* _Directions_:
An exact copy of the listing below is the answer, with the pictures removed.

* _Recorded data_:

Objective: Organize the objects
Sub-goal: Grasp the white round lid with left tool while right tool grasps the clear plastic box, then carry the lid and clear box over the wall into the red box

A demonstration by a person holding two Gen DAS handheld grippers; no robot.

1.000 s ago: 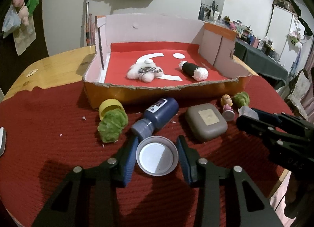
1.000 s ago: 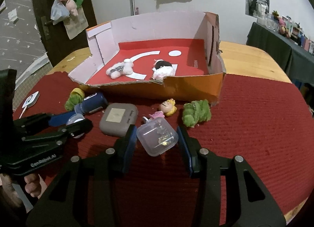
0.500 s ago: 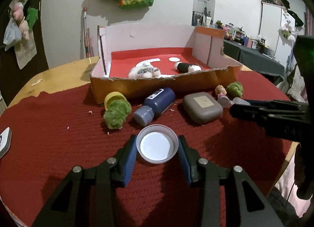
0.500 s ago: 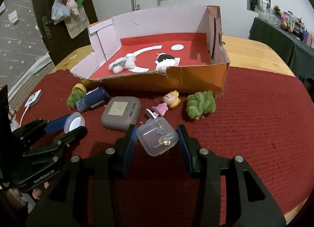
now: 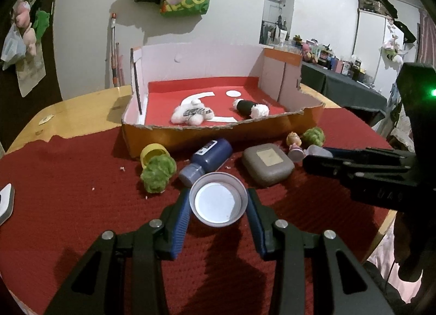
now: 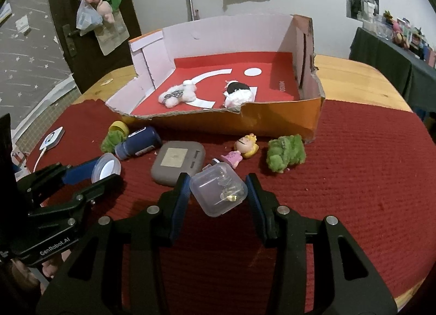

* _Your solution_:
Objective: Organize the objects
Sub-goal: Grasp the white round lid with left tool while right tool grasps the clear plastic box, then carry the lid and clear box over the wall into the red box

A demonstration by a person holding two Gen DAS handheld grippers; no robot.

1.000 s ago: 
1.000 s ago: 
0.500 s ago: 
0.500 s ago: 
now: 
now: 

Nothing more belongs to the answer.